Весело подмигнув мне, Звак кивнул на Гиллеля.
– Если бы рабби захотел, то мог бы порассказать такое, что у нас бы волосы дыбом встали!
– понизив голос до таинственного шепота, сообщил он.
Шемая повернулся к нам:
– Я не рабби, хотя и могу носить это духовное звание, а все го лишь смиренный архивариус при еврейской ратуше, и неприметная служба моя состоит в том, чтобы надлежащим образом, четко и аккуратно, вести регистрационный реестр живых и мертвых...
Я уловил скрытый намек, прозвучавший в его словах, старый кукольник тоже что-то инстинктивно почувствовал и сразу притих; некоторое время мы сидели в полнейшей тишине.
– Послушайте, рабби... о, пардон, я хотел сказать, господин Гиллель...
– нарушил молчание Звак, и голос его на сей раз звучал подчеркнуто сдержанно и серьезно, - я уже давно хотел кое о чем спросить вас... Разумеется, вы вправе не отвечать на мой вопрос, если не хотите или... или не можете...
Шемая подошел к столу и принялся вертеть в руках свой пустой бокал - от вина он отказался, наверное ему это запрещал иудейский закон.
– Не беспокойтесь, господин Звак, спрашивайте.

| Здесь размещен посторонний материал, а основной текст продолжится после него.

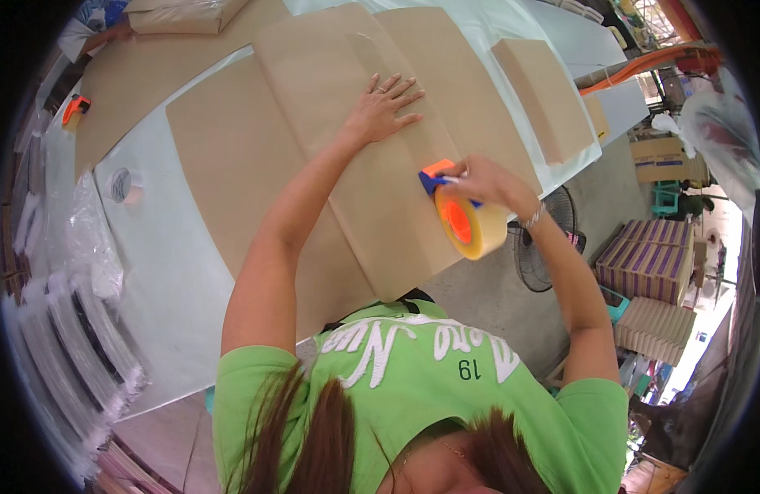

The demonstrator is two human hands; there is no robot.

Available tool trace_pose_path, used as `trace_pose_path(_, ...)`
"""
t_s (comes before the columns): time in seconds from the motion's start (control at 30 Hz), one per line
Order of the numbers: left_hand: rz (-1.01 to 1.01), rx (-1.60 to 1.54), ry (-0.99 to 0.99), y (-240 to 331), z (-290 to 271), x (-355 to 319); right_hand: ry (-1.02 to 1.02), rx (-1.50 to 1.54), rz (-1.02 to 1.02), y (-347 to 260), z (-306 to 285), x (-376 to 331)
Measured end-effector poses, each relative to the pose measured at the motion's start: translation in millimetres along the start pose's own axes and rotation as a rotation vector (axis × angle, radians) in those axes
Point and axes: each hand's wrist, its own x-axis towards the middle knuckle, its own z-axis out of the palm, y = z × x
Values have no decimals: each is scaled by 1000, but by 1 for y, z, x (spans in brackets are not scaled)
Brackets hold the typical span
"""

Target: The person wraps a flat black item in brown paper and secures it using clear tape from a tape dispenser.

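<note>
Brown kraft paper [223, 148] lies spread over the table, with a long flat folded packet [314, 90] of the same paper across it. My left hand [385, 109] rests flat on that packet, fingers spread. Closed around a tape dispenser [462, 216] is my right hand [491, 183], near the packet's right edge. The dispenser has an orange and blue head, an orange hub and a large roll of clear yellowish tape. A shiny strip of tape [367, 51] seems to lie on the packet's far part. Whether tape runs from the dispenser to the paper I cannot tell.
A wrapped brown box [544, 99] lies at the right table edge. Far left are another orange dispenser [75, 109] and a tape roll [126, 186]. Another person's arm [108, 34] touches a wrapped parcel [186, 15]. A fan [549, 239] and stacked cartons [647, 255] stand right.
</note>
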Motion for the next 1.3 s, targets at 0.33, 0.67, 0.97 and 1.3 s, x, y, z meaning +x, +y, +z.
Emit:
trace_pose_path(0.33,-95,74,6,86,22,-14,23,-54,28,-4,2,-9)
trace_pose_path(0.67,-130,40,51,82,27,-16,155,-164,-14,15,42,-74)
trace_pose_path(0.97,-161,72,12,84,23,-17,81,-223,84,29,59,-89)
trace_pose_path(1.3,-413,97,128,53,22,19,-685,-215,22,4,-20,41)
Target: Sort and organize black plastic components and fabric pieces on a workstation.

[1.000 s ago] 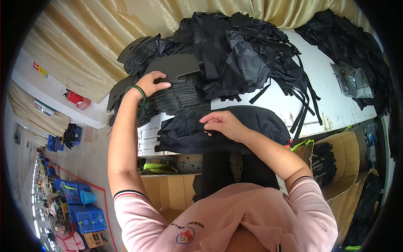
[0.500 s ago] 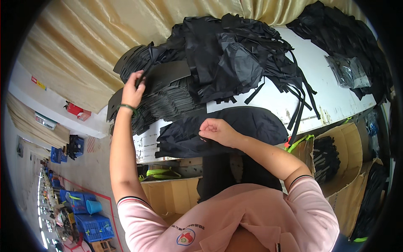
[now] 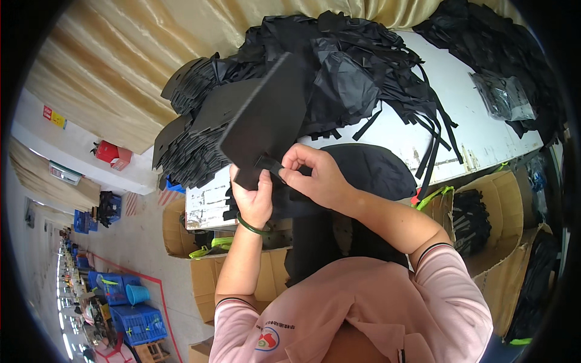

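1. Head view: left hand (image 3: 253,196) closed on the lower edge of a flat black panel (image 3: 269,118), thumb side pinching it. Green bangle (image 3: 251,228) on that wrist.
2. Right hand (image 3: 315,175) closed too, fingertips pinching a small black tab (image 3: 269,163) at the panel's bottom edge, touching the left hand's fingers.
3. Panel is held up off the white surface (image 3: 478,130), tilted, its top toward the pile of black straps and fabric (image 3: 357,66) (panel overlaps the pile's left part in the picture).
4. Left of the panel: stack of similar black flat pieces (image 3: 184,145), fanned at the surface's left end.
5. Just below the panel and under both hands: a dark rounded fabric item (image 3: 378,169) at the surface's near edge; cannot tell what kind.
6. Right of the panel, well apart: clear plastic bag with dark contents (image 3: 502,97) on the surface, more black material (image 3: 484,30) behind it.
7. Below the surface: cardboard boxes (image 3: 484,212), right one holding black pieces; yellow-green straps at the box edges.
8. Behind the surface: beige curtain (image 3: 121,60). Far lower left of the panel: blue crates (image 3: 130,308) on the floor.
9. Person wears a pink top (image 3: 375,314) with striped cuffs.
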Demonstrator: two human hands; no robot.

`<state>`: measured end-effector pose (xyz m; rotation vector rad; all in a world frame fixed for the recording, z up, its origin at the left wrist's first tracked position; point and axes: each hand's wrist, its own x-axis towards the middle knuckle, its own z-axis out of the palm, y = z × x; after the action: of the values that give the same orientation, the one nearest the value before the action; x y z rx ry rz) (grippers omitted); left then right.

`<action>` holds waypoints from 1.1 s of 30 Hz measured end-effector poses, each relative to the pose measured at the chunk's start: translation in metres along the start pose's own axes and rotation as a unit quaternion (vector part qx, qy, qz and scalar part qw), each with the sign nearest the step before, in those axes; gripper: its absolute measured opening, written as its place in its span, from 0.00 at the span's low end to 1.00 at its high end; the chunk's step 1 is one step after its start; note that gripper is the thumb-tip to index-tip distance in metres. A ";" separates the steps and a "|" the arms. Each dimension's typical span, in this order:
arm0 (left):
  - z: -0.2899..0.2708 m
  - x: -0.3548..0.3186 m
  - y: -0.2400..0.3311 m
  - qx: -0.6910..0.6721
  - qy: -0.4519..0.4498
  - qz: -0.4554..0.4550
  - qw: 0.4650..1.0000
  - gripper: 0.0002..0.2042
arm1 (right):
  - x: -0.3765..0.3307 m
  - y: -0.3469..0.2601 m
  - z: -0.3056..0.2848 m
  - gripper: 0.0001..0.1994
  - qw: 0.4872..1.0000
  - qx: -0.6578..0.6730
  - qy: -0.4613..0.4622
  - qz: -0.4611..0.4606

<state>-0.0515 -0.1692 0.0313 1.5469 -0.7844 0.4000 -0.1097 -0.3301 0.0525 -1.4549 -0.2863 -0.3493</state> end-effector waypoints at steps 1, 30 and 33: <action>0.000 -0.001 -0.002 -0.027 0.014 -0.013 0.999 0.17 | -0.002 0.001 -0.001 0.04 1.000 0.014 -0.002 0.008; -0.067 0.008 0.008 -0.135 0.124 -0.120 0.976 0.17 | -0.076 0.057 -0.137 0.16 0.947 0.014 0.050 0.318; -0.103 -0.012 -0.012 -0.051 0.200 -0.169 0.964 0.16 | -0.105 0.091 -0.164 0.16 0.927 -0.047 0.072 0.366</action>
<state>-0.0317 -0.0671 0.0295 1.4084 -0.2182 0.3943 -0.1727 -0.4797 -0.0885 -1.5130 0.4004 0.1433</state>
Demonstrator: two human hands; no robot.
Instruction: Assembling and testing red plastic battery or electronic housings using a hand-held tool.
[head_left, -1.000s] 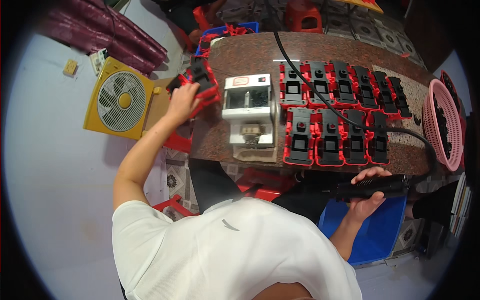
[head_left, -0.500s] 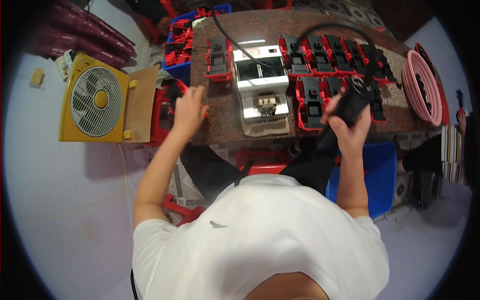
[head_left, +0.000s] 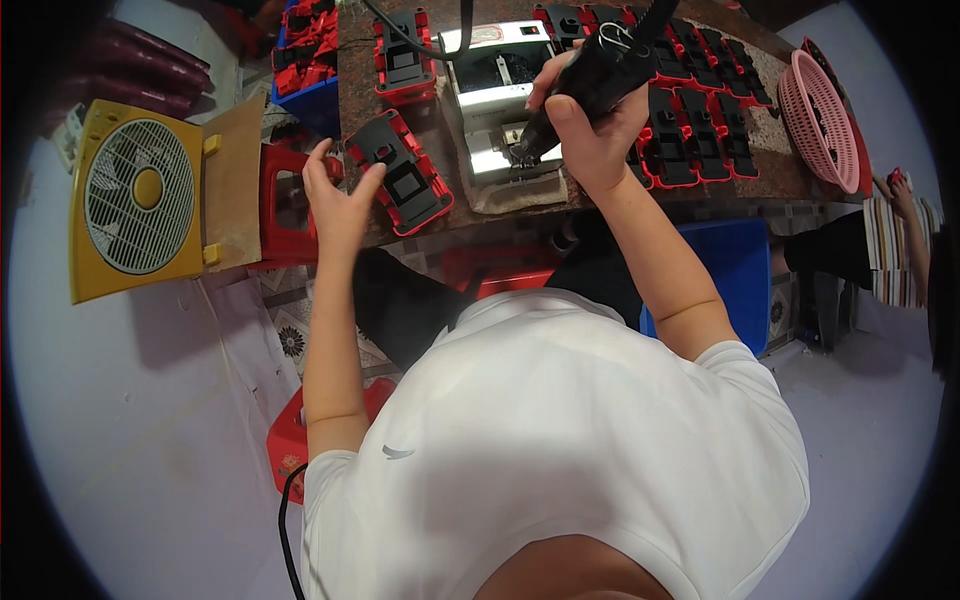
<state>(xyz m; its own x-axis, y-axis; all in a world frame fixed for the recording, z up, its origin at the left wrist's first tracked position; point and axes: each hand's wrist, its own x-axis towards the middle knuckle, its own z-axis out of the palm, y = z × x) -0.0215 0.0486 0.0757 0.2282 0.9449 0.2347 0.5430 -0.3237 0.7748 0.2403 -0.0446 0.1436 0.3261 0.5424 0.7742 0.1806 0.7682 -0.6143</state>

– Располагаете ли вы, Гиллель, какими-нибудь сведениями о еврейском тайном учении, я имею в виду каббалу?
– Очень немногими.
– Я слышал, что существует некий манускрипт, по которому можно изучить каббалу... Зогар, кажется...
– Совершенно верно, Зогар - «Книга сияния».
– Вот видите, видите, она существует!
– так и взвился кукольник.
– Ну скажите же, разве это не вопиющая несправедливость - книга, которая якобы хранит ключи истинного толкования Библии и царствия небесного...
Гиллель осторожно его прервал:
– Лишь некоторые...
– Да хоть бы и так, пусть даже один-единственный, но и он недоступен нашему брату бедняку, ибо манускрипт сей столь
редок и ценен, что владеть им могут только очень богатые люди... Еще бы, уникальный экземпляр, да и тот, как я слышал, скрывают за семью печатями в Лондонском музее! К тому же написан он не то на халдейском, не то на арамейском, не то на еврейском, не то черт его знает на каком еще... Взять, к примеру, меня, да разве имел я когда-нибудь в жизни возможность изучить эти мудреные языки или поехать в Лондон?